Se dice que no encontrará dinero para hacer la guerra.

Se dice que se mandarán banderas tricolores al Ejército constitucional español y que se pasarán los franceses.

Se dice que el banquero Lafitte dará dinero para formar una división, que mandará Lafayette.

Se dice que a mediados de otoño España habrá organizado un ejército de ciento ochenta mil hombres para oponerse a los franceses, el cual llevará por vanguardia una legión francesa con la bandera tricolor, y que esta legión estará mandada por el príncipe Eugenio de Beauharnais.

Se dice que el general Foy está en relación con los españoles, y que la Lamarque se ha ofrecido a Mina.

No me parece esto fácil, porque Foy y Lamarque dejaron en España un recuerdo de violencias y crueldades difícil de borrar.

De estos proyectos podría ser importante el que Lafayette viniese a España a luchar contra la Santa Alianza; pero dudo que lo haga.

Irán solamente los exaltados: Wilson, Fabvier, Caron, Cugnet de Montarlot, Armando Carrel, y no podrán hacer gran cosa.

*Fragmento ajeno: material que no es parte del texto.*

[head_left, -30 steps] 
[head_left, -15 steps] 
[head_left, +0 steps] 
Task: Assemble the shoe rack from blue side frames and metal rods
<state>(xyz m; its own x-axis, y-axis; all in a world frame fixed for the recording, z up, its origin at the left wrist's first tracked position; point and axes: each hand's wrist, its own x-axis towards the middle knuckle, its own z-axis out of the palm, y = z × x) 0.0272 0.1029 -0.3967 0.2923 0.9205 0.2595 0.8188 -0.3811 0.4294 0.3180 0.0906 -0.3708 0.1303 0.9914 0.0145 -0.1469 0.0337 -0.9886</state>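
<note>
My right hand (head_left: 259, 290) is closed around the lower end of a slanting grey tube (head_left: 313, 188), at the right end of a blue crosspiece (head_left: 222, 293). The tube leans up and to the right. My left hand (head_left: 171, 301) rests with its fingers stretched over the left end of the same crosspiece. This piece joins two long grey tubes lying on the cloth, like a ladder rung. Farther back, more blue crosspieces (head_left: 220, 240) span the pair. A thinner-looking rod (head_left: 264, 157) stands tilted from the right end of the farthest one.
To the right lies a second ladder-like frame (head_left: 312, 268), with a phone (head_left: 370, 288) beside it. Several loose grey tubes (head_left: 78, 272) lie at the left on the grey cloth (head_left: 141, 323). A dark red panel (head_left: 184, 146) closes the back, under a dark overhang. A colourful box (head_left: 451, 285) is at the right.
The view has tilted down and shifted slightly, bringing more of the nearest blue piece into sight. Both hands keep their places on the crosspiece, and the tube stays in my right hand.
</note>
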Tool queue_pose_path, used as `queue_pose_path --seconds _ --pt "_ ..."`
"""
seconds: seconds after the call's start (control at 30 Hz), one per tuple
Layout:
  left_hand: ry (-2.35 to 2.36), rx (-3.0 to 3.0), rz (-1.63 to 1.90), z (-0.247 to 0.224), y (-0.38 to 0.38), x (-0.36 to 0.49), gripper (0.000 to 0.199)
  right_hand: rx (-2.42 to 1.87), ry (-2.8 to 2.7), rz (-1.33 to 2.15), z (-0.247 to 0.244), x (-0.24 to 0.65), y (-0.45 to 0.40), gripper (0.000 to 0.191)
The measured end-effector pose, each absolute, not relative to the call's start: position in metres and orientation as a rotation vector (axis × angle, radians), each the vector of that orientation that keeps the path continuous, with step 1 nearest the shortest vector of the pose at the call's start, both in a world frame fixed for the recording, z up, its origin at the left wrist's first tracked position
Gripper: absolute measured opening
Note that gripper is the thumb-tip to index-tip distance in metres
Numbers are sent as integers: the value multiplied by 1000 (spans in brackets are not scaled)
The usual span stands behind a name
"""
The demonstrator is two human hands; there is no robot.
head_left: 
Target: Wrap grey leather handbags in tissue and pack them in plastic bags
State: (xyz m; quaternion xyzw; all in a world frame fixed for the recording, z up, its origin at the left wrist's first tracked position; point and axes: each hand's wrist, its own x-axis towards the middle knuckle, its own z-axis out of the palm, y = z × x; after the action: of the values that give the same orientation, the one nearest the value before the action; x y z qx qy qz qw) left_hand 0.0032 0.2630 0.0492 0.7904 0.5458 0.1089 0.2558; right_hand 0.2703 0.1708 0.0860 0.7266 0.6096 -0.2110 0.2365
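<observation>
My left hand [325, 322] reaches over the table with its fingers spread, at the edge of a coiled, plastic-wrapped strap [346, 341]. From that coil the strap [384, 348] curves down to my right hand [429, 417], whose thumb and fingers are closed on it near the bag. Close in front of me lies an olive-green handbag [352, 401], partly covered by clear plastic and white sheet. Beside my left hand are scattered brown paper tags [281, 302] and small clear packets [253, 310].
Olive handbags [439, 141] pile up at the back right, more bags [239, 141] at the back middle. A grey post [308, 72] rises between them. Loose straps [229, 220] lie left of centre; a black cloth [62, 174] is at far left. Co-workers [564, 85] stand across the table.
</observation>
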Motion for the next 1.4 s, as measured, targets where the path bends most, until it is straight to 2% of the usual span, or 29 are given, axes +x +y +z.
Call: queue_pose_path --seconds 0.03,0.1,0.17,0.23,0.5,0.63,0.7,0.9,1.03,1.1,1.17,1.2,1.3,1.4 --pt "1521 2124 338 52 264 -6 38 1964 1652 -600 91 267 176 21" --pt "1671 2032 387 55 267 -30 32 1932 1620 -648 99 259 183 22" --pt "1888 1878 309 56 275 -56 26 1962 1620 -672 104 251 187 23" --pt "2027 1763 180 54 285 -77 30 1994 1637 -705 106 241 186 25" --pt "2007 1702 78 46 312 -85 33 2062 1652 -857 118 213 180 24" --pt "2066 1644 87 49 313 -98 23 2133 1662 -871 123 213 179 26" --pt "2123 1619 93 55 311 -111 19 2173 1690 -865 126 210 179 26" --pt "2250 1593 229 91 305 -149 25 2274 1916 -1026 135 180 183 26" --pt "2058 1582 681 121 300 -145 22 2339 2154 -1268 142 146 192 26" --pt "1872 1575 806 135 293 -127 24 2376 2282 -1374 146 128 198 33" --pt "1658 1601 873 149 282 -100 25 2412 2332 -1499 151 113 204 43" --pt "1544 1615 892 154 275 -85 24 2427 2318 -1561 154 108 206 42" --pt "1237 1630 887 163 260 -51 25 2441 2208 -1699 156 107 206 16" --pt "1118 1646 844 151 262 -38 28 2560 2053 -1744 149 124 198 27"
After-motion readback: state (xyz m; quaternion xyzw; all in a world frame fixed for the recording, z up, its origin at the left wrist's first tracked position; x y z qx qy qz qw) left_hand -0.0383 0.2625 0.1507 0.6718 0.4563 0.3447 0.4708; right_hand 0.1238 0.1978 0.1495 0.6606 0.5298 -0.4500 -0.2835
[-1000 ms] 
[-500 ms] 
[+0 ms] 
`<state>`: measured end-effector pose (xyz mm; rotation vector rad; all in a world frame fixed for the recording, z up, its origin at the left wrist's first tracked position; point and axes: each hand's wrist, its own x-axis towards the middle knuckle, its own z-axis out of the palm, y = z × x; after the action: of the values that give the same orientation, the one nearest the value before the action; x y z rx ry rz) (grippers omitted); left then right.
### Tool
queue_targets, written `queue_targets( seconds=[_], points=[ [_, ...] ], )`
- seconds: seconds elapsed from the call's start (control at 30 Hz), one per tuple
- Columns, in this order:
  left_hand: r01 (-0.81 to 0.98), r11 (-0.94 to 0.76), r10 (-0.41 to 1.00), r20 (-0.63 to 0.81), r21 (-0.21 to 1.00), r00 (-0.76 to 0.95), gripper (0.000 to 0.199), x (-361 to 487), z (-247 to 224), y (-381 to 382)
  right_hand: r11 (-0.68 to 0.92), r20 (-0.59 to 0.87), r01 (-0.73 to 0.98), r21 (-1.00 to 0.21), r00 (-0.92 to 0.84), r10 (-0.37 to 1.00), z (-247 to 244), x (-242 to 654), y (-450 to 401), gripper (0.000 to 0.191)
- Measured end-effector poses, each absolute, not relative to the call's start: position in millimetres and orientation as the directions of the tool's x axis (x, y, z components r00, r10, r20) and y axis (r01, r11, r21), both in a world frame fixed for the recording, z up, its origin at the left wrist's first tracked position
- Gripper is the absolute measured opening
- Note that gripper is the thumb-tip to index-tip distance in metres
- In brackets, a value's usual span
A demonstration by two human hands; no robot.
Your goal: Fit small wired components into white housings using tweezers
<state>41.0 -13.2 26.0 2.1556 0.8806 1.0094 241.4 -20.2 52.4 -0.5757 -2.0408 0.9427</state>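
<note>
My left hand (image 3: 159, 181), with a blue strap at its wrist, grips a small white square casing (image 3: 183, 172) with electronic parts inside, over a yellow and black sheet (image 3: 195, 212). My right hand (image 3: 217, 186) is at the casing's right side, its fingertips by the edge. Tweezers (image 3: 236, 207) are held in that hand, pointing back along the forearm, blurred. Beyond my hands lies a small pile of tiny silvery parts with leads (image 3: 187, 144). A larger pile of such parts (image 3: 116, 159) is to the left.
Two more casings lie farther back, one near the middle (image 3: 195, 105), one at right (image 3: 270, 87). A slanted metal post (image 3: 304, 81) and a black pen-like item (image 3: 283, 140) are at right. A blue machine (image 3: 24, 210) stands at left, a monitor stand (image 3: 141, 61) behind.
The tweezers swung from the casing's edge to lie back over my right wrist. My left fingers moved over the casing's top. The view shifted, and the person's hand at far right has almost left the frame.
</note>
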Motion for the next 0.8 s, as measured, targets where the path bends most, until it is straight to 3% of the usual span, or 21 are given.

Algunos están ya en camino; van por Perpiñán a luchar en Cataluña con Mina, en la legión extranjera de Pachiarotti. Entre los franceses van Carrel, Joubert y otros del complot de Belfort.

Entre los italianos marchan el general Regis, el teniente coronel Ansaldi y el oficial Sormami, alistados como soldados; otros se incorporarán en Gerona con el coronel Olini. El general Rossaroll, que fué el último que defendió la Constitución napolitana en Mesina, debe estar también en Barcelona. No hay organización liberal fuerte; la masa no responde; la Francia republicana está en un período de cansancio.